Rose Hamilton Moutray Read (1870–1947) was a British author and horticulturist. She wrote a popular guide in the Highways and Byways series, to Hampshire, published in 1908, and a book on gardening. She was a Fellow of the Royal Horticultural Society, and editor of the Gardener's Year Book for 1930. She was also a member of The Folklore Society, contributing to the journal. Her youngest brother was Anketell Moutray Read, who earned a Victoria Cross during the First World War.

== Life and family ==
Rose Hamilton Moutray Read was born in 1870, the eldest child of Edith and John Moutray Read, who was a Lt Colonel of the 4th Cheshire Regiment.
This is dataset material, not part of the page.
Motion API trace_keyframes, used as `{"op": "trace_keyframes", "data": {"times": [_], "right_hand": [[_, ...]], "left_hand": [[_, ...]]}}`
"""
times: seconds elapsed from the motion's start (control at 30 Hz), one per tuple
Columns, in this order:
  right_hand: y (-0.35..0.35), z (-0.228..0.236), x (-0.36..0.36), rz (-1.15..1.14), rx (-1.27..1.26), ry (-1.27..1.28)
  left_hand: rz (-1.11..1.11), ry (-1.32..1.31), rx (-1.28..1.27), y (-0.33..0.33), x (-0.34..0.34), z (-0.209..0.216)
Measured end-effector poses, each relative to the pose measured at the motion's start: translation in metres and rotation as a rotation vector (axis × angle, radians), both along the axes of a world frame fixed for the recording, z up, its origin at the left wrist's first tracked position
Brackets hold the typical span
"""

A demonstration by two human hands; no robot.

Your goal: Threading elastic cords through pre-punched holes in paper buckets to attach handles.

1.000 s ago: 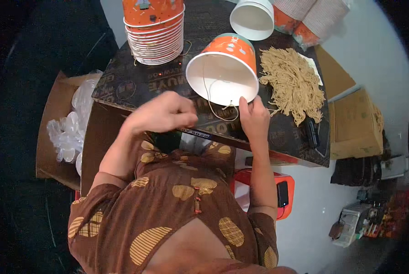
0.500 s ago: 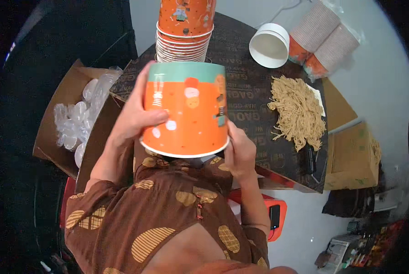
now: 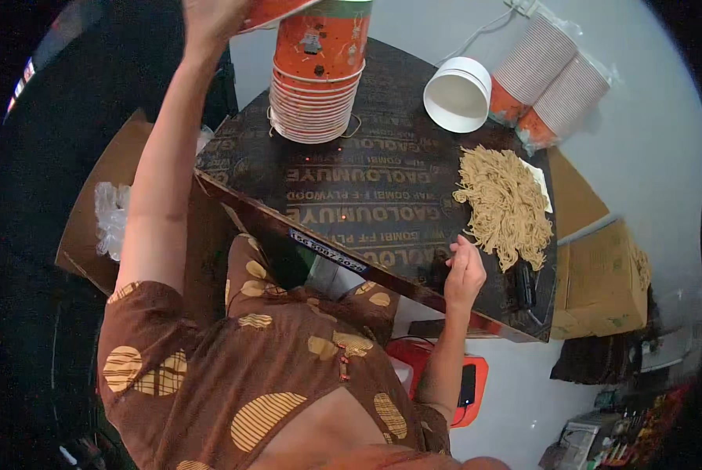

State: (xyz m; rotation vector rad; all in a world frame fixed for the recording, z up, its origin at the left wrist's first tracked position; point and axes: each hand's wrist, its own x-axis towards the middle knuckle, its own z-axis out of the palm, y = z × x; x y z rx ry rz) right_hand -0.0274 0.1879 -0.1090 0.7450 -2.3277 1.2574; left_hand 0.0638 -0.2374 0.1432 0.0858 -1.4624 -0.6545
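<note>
My left hand point(image 3: 214, 16) is raised at the upper edge of the view, closed on an orange paper tub point(image 3: 273, 11) that is mostly cut off. Just behind and right of that tub stands a tall stack of the same orange tubs point(image 3: 316, 102), upside down with white rims showing; a thin cord pokes out at its foot. My right hand point(image 3: 465, 274) hovers by the table's near edge, fingers curled and nothing visible in them. Beside it lies a heap of tan cords point(image 3: 508, 204) on something white.
The dark printed plywood table point(image 3: 382, 188) has a cut front edge. White-lined tubs point(image 3: 457, 98) lie on their side, near plastic-wrapped tub stacks point(image 3: 543, 70). A black tool point(image 3: 526, 288) sits below the cords. Cardboard boxes stand left point(image 3: 85, 227) and right point(image 3: 602, 282); an orange stool point(image 3: 476, 392) is below.
The orange tub has gone from before my chest up to the far left in my left hand. My right hand has let go of it and moved right, toward the cords.
</note>
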Motion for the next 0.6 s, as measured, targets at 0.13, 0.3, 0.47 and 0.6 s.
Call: {"op": "trace_keyframes", "data": {"times": [0.13, 0.3, 0.47, 0.6], "right_hand": [[0.000, 0.005, 0.005, 0.042, -0.099, -0.136], [0.003, -0.007, -0.001, 0.033, -0.029, -0.033], [-0.003, 0.008, 0.011, 0.072, -0.114, -0.153], [-0.001, 0.003, 0.009, 0.084, -0.080, -0.054]], "left_hand": [[0.149, -0.134, -0.210, -0.017, -0.058, -0.009], [-0.224, -0.351, -0.165, -0.017, -0.076, -0.028], [0.739, -0.438, -0.398, 0.013, -0.059, -0.069], [0.430, -0.126, -0.607, 0.078, -0.074, -0.087]]}}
Her youngest brother was Anketell Moutray Read, who earned a Victoria Cross during the First World War.

== Work ==
Under the pseudonym DH Moutray Read, she wrote the popular "Highways and Byways of Hampshire" volume in the Highways & Byways series, in this instance illustrated by portrait painter Arthur Bentley Connor. Moutray Read also wrote a book on the creation of her own garden, with illustrations, plans and photographs. She began gardening with a ten rod allotment in Cottenham Park, Wimbledon, and soon realised that she could not manage without a garden. She purchased an old house and garden of about three quarters of an acre near Wadhurst in Sussex, which was grassland when Moutray Read purchased it.

Moutray Read was a Fellow of the Royal Horticultural Society, and edited the Gardener's Year Book for 1930. Moutray Read was also a member of the Folklore Society, presenting a number of papers, and reviewing books for the society's journal Folklore.